Smith finds design passion in helping communities
Feature profile for Emphasis: Architects & Engineers in The Memphis Daily News
Oct. 12, 2013
When reflecting on why he chose to become an architect, Stewart Smith tells a story of his father who could draw and had an industrial design background.
Smith became intrigued with the drawing and enjoyed the activity himself. But he also talks of a childlike draw to Mike Brady, patriarch of “The Brady Bunch.”
“He was an architect and he had the cool clothes and he had a great family,” Smith said. “He was smart and all these sorts of things, so that was a little bit of influence.”
His main influence, however, was a family friend who was an architect and who designed the Smiths’ home in Lebanon, Mo. At the impressionable age of 13, Smith watched those architectural drawings go from concept to reality, and it is something that has stuck with him.
“It’s probably a little bit of everything, but that’s how I got excited about it,” he said.

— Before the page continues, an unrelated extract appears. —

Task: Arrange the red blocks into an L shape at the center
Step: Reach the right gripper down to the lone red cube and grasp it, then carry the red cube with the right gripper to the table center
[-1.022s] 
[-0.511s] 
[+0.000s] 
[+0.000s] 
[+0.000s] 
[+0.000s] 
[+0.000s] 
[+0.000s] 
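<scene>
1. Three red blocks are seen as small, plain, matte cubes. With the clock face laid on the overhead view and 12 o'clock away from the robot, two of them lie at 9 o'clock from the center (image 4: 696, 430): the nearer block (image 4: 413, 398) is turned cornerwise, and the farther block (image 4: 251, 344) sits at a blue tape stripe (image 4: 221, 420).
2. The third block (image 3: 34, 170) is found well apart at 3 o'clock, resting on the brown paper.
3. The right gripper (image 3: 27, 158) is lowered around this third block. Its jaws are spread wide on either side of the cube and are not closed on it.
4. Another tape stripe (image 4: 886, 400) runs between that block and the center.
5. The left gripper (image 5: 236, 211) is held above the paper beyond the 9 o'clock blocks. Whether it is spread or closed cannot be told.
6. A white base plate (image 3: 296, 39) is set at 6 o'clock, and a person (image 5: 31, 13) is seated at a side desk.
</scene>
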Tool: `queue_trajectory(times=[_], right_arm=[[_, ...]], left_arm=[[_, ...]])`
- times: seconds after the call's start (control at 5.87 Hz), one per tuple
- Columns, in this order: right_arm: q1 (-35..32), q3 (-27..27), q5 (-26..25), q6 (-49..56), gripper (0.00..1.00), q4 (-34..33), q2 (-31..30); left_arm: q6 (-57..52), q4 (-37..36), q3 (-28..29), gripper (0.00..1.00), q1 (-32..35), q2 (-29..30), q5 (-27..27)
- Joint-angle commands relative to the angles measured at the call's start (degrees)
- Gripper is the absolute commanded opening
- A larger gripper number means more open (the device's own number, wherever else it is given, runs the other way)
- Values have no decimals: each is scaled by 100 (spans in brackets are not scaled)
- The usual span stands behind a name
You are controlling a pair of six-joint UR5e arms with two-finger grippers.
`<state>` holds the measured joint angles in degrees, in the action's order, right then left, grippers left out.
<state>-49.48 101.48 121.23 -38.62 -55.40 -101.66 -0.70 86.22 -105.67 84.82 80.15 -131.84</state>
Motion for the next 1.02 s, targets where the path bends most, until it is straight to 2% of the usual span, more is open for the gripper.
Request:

Now an architect with A2H, Smith is working on a high school in Ripley, Tenn., Federal Emergency Management Agency shelters in six elementary schools in DeSoto County, and medical facilities throughout Memphis, including a clinic for the Baptist Medical Group at the site of the old post office on Union Avenue in Midtown.
A2H works on a broad range of projects, from fire stations to Downtown renovations, but for Smith, his passion lies in those that help communities. It’s a philosophy of his, and one he shares with A2H.
“What they really care about and strive for is creating an enhanced quality of life for the client and communities,” he said.
That drive took him out of Lebanon, with its population just more than 5,000, and on to Kansas State University for a Bachelor of Architecture. Upon graduation, he took a job with HOK Sport and worked on ballparks for the Chicago White Sox (U.S. Cellular Field) and Baltimore Orioles (Camden Yards). He then went back to school for his Master of Architecture from Virginia Polytechnic Institute, graduating in 1994.